My freshman year of college was rough.

It wasn’t anything about the school itself. The classes I took were all interesting, and the people I met became fast friends.

My roommate was a very nice guy from Ohio. We immediately hit it off with shared interests around music, going to the gym, and watching sports on our tiny TV.

But there was one issue that we were never able to resolve.

Every night at about 3 a.m., my roommate would print all the class notes he had transcribed from paper to his computer. In today’s modern world with very quiet laser printers this wouldn’t be an issue. But in 1988, the only technology most people could afford was a “dot matrix” printer that sounded like an old-school typewriter as it grinded away pulling a roll of paper through it.

The loud screeching noises that my roommate’s dot matrix printer made in the middle of every night were impossible to sleep through.  With my classes starting at 8 a.m., I was perpetually exhausted. I became resentful—not toward my roommate, but toward his printer.

And thus, it began—my lifelong grudge against printers.

I know it sounds funny, but as a computer consultant and tech enthusiast, the printer is the one piece of technology that I have never liked.

Paper jams, pricey replacement cartridges, bugs in printer drivers—this list goes on.  Printers are the least reliable piece of tech that still sits in most people’s homes and offices.

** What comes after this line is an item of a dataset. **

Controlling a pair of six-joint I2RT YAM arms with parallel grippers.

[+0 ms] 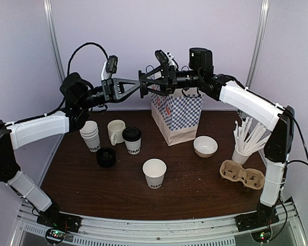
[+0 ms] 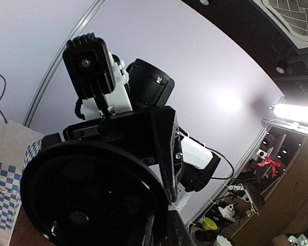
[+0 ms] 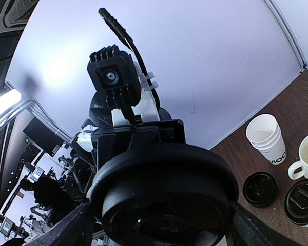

It used to be that printing was a mission-critical task. Businesses relied on their printers to print everything from paychecks to legal documents to proposals. If a printer was down it was often an emergency, and our IT support firm would scramble.

But today, this is no longer the case. With constant connectivity, powerful search software, digital signatures, and unlimited low-cost cloud storage, many businesses have become 90% paperless.  Expensive printers now spend the majority of their time sitting idle waiting for the few print jobs that come their way.

So, will the printer become obsolete?

Despite a decade-long push toward the paperless office and our decreasing volume of printed paperwork, it seems likely that printers may still be around for quite some time, much to my chagrin.

Some of the printer’s resilience is owed to industries that see paper as an integral part of their business. Healthcare, legal, and financial companies continue to use printers because paper copies are deeply entrenched as part of their operations.

And some of the printer’s staying power can be attributed to its cost dropping over time. For many people and businesses, the few times a year they need to print is worth the cost of having a printer at the ready.

So while it’s likely that printer sales will continue to slowly decline, it seems unlikely that printers will completely disappear. And the large printer manufacturers like Hewlett-Packard, Canon, and Brother have done a nice job of integrating scanning into their printers to keep them relevant in a more digital society.

It’s been over 30 years since those days of being jolted out of a deep sleep by my roommate’s nightly note-printing binges. I suppose I should be grateful that today I don’t have to share a tiny room with a printer, I only have to fight the occasional paper jam, and the only thing that wakes me up at 3 a.m. is my wife’s snoring.